Action item -
One range is to be output from the listing below, exactly as written: the line with "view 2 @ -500" to the line with "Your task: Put", both kept.
--- Given information Enclosed Below ---
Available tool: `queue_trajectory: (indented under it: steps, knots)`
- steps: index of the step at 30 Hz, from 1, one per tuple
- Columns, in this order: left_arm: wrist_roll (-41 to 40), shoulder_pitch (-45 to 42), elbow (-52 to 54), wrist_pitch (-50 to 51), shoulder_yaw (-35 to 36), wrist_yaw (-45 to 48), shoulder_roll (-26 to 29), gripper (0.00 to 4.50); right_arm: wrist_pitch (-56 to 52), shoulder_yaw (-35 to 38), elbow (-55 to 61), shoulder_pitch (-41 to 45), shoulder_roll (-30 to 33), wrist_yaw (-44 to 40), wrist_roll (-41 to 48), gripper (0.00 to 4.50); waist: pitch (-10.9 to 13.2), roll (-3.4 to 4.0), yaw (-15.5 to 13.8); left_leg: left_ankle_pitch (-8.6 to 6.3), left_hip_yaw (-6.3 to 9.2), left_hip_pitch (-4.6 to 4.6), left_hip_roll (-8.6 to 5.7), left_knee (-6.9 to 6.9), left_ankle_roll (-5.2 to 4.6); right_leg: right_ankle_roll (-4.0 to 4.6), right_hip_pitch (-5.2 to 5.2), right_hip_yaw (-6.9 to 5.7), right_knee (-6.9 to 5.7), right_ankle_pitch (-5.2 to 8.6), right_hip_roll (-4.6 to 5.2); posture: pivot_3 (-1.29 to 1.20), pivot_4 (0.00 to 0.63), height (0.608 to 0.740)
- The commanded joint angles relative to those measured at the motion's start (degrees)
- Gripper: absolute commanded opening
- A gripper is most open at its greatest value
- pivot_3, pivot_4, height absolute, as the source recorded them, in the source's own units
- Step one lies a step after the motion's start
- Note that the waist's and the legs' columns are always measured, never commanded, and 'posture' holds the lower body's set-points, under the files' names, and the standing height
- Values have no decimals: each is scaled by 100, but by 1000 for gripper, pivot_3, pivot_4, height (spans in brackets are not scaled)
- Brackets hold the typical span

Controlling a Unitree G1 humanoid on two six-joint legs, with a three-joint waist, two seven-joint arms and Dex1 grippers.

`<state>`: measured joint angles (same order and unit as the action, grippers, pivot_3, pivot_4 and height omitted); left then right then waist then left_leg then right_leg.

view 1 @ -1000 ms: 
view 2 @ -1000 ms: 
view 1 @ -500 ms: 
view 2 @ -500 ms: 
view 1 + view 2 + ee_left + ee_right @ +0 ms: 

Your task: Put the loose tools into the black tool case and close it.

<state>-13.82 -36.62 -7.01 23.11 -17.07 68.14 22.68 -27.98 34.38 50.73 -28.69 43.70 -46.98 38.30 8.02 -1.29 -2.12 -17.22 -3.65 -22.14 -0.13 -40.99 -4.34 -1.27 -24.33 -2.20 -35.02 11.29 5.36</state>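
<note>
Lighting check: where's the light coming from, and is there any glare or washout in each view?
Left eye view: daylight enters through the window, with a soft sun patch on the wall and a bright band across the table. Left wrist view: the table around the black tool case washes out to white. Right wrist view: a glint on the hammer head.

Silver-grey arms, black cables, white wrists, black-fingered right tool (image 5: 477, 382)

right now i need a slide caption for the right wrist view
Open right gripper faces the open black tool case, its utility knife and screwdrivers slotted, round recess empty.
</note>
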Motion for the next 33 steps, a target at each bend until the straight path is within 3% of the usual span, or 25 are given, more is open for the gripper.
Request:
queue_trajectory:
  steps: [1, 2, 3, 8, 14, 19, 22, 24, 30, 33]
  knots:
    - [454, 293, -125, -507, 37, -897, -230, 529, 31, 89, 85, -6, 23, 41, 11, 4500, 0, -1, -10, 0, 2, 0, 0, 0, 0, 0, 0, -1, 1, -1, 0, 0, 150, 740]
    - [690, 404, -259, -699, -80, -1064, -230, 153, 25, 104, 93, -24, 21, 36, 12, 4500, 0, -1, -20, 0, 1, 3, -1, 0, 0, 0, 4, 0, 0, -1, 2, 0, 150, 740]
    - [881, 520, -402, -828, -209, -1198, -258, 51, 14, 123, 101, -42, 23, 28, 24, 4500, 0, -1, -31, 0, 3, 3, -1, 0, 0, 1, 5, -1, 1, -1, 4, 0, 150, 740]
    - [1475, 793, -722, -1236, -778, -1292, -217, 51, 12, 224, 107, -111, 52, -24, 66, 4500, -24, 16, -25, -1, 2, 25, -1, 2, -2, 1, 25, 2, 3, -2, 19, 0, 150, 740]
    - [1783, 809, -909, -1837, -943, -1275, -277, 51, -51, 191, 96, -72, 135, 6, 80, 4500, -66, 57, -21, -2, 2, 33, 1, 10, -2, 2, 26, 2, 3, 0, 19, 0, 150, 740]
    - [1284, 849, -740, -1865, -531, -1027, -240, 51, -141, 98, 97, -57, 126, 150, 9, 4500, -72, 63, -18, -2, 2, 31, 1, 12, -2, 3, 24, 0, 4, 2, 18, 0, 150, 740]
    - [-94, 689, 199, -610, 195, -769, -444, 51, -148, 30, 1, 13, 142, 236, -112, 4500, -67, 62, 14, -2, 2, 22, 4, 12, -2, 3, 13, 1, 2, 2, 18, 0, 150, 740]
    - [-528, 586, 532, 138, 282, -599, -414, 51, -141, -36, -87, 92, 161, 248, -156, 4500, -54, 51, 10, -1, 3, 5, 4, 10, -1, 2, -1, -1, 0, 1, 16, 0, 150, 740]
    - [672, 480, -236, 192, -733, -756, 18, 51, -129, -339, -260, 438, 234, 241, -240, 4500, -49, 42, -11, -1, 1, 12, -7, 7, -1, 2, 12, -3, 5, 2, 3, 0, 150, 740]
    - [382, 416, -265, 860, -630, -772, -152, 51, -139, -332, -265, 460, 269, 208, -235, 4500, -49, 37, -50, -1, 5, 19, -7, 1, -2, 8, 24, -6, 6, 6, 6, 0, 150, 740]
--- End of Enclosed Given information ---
Answer for the task -
view 2 @ -500 ms: 
view 1 + view 2 + ee_left + ee_right @ +0 ms: 

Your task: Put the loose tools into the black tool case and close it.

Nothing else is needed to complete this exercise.